§ **What the task requires**
Look below for the line holding "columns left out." and the line holding "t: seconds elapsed". Repeat those two and everything between, exactly.

╔══

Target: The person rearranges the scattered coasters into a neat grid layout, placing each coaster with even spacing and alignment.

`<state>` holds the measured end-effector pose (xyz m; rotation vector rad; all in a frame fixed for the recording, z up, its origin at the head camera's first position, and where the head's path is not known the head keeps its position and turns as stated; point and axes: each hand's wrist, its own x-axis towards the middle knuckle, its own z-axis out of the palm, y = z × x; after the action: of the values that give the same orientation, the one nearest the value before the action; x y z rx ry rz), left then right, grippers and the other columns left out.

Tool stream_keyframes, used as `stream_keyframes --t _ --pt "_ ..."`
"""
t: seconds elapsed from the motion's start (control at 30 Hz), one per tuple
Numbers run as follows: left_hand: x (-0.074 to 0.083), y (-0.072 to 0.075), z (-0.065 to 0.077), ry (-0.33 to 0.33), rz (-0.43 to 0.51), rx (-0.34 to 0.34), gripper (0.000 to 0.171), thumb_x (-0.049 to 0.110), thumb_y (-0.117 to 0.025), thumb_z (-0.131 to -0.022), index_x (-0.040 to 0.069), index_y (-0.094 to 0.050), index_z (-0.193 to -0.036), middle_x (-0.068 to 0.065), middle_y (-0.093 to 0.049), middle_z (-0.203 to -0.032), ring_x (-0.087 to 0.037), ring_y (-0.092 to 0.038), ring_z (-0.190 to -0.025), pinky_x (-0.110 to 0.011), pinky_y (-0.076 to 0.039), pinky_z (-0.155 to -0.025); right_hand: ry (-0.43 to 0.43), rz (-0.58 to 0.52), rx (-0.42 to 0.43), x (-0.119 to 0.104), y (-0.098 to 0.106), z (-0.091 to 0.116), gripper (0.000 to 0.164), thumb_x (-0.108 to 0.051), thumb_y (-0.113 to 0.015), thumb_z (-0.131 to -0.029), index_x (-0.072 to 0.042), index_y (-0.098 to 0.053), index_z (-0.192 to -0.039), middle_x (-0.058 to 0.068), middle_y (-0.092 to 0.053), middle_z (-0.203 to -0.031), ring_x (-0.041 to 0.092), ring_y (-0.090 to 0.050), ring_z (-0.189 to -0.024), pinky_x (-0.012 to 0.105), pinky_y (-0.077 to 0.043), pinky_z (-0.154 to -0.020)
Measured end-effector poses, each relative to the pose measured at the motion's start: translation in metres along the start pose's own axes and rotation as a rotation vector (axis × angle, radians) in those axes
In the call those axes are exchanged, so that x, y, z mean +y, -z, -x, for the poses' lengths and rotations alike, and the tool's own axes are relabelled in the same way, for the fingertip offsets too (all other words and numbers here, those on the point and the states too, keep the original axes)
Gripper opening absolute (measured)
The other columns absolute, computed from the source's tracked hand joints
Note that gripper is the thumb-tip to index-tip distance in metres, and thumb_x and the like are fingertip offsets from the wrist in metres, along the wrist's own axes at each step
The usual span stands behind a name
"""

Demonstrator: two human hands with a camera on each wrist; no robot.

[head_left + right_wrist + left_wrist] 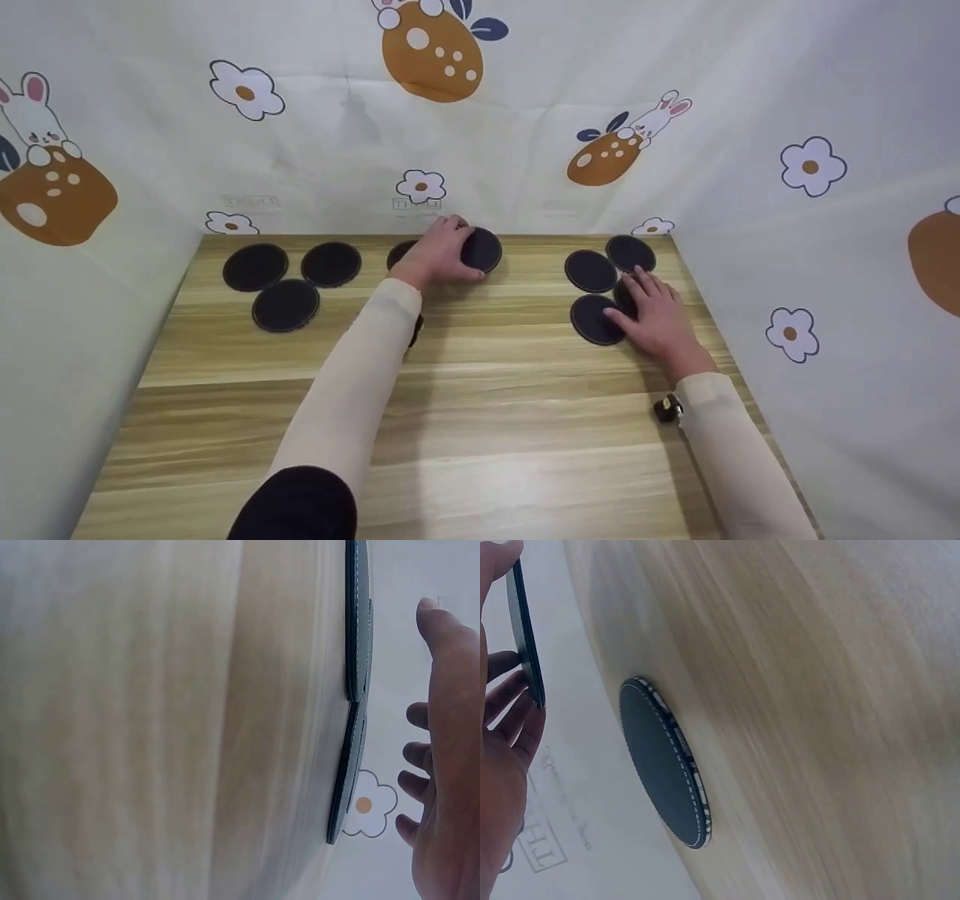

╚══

§ **Response**
`<state>` holds the measured end-effector pose (xyz m; rotation vector rad; all in a frame fixed for the recording, z up, its origin at the head camera's first position, and where the head's path is not known the head keeps its position and turns as stated; point and axes: each hand's wrist, its own x-axis towards the middle knuckle, its own z-axis out of the palm, y = z × x; after the action: of the values that give the same orientation, the one nearest the value before the action; x y z rx ry rz), left then right, grippers and the other columns left out.

Tool stream_keyframes, used as `stream_keyframes --t _ --pt "_ ..."`
"""
t: seconds elapsed from the motion's start (control at 30 Hz), one per tuple

That was the complete answer.